Rodelo-Haad Cristian, Pendón-Ruiz de Mier M Victoria, Díaz-Tocados Juan Miguel, Martin-Malo Alejandro, Santamaria Rafael, Muñoz-Castañeda Juan Rafael, Rodríguez Mariano
Maimonides Biomedical Research Institute of Cordoba (IMIBIC), Córdoba, Spain.
University of Córdoba, Córdoba, Spain.
Front Cell Dev Biol. 2020 Nov 12;8:543099. doi: 10.3389/fcell.2020.543099. eCollection 2020.
Some of the critical mechanisms that mediate chronic kidney disease (CKD) progression are associated with vascular calcifications, disbalance of mineral metabolism, increased oxidative and metabolic stress, inflammation, coagulation abnormalities, endothelial dysfunction, or accumulation of uremic toxins.
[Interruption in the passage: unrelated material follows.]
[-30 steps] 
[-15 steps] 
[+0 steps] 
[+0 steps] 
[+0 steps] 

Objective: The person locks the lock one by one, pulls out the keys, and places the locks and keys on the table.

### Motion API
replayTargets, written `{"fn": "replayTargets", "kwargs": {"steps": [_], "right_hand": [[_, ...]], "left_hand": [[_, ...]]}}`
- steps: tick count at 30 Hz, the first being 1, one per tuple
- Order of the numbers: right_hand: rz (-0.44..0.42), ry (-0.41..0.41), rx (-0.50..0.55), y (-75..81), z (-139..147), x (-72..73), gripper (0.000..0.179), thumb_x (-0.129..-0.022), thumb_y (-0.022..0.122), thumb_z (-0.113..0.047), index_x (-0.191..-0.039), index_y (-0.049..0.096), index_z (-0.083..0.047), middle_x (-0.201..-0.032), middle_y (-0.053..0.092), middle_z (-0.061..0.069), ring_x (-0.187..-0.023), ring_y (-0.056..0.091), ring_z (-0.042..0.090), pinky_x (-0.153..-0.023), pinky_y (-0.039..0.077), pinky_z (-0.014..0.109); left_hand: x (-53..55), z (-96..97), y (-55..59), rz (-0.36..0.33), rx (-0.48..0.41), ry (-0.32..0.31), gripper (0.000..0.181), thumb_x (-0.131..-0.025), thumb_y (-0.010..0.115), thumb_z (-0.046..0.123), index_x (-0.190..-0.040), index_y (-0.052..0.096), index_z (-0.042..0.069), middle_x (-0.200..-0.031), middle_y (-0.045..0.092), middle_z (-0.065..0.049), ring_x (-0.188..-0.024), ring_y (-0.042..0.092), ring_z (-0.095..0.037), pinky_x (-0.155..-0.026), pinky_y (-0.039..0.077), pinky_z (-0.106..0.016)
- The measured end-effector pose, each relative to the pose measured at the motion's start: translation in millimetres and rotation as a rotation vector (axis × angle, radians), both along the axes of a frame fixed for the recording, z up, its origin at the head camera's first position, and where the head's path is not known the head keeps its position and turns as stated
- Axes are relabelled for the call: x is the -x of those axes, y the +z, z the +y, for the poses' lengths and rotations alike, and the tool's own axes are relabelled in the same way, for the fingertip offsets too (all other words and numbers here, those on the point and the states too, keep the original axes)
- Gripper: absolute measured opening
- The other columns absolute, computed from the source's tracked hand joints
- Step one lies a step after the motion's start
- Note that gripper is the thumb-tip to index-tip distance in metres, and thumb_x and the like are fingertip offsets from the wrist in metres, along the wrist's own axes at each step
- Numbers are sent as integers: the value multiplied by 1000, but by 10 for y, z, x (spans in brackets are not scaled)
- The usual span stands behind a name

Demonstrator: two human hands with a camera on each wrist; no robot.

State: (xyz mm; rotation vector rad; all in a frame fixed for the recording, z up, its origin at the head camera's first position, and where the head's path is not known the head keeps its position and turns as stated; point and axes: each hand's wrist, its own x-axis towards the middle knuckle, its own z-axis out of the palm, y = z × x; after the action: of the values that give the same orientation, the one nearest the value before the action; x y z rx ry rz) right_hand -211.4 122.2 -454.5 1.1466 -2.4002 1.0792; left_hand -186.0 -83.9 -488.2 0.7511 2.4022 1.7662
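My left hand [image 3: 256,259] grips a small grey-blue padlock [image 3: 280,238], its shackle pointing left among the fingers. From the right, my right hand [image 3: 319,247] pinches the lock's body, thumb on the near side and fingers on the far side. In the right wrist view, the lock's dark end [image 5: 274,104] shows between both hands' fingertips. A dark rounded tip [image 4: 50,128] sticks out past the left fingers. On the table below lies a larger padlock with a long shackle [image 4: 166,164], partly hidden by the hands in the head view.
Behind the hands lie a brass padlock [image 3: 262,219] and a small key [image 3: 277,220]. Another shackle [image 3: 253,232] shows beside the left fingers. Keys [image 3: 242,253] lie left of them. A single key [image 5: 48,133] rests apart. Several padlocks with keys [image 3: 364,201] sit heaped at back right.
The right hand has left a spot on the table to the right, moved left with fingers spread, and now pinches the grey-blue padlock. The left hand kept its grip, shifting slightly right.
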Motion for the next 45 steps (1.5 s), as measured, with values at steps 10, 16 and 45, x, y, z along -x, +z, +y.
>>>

Also, it is widely accepted that pathologies with a strong influence in CKD progression are diabetes, hypertension, and cardiovascular disease (CVD). A disbalance in magnesium (Mg) homeostasis, more specifically hypomagnesemia, is associated with the development and progression of the comorbidities mentioned above, and some mechanisms might explain why low serum Mg is associated with negative clinical outcomes such as major adverse cardiovascular and renal events. Furthermore, it is likely that hypomagnesemia causes the release of inflammatory cytokines and C-reactive protein and promotes insulin resistance. Animal models have shown that Mg supplementation reverses vascular calcifications; thus, clinicians have focused on the potential benefits that Mg supplementation may have in humans. Recent evidence suggests that Mg reduces coronary artery calcifications and facilitates peripheral vasodilation. Mg may reduce vascular calcification by direct inhibition of the Wnt/β-catenin signaling pathway. Furthermore, Mg deficiency worsens kidney injury induced by an increased tubular load of phosphate. One important consequence of excessive tubular load of phosphate is the reduction of renal tubule expression of α-Klotho in moderate CKD. Low Mg levels worsen the reduction of Klotho induced by the tubular load of phosphate. Evidence to support clinical translation is yet insufficient, and more clinical studies are required to claim enough evidence for decision-making in daily practice. Meanwhile, it seems reasonable to prevent and treat Mg deficiency. This review aims to summarize the current understanding of Mg homeostasis, the potential mechanisms that may mediate the effect of Mg deficiency on CKD progression, CVD, and mortality.
介导慢性肾脏病(CKD)进展的一些关键机制与血管钙化、矿物质代谢失衡、氧化和代谢应激增加、炎症、凝血异常、内皮功能障碍或尿毒症毒素蓄积有关。此外,对CKD进展有重大影响的疾病是糖尿病、高血压和心血管疾病(CVD),这一点已得到广泛认可。镁(Mg)稳态失衡,更具体地说是低镁血症,与上述合并症的发生和进展相关,一些机制或许可以解释为什么低血清镁与不良临床结局相关,如主要不良心血管和肾脏事件。此外,低镁血症可能导致炎性细胞因子和C反应蛋白的释放,并促进胰岛素抵抗。动物模型表明,补充镁可逆转血管钙化;因此,临床医生关注补充镁对人类可能带来的潜在益处。最近的证据表明,镁可减少冠状动脉钙化并促进外周血管舒张。镁可能通过直接抑制Wnt/β-连环蛋白信号通路来减少血管钙化。此外,镁缺乏会使因肾小管磷酸盐负荷增加所致的肾损伤恶化。肾小管磷酸盐负荷过高的一个重要后果是中度CKD患者肾小管α-klotho表达降低。低镁水平会加重磷酸盐肾小管负荷所致的klotho降低。支持临床转化的证据尚不充分,需要更多临床研究来获取足够证据以用于日常临床决策。与此同时,预防和治疗镁缺乏似乎是合理的。本综述旨在总结目前对镁稳态的认识,以及可能介导镁缺乏对CKD进展、CVD和死亡率影响的潜在机制。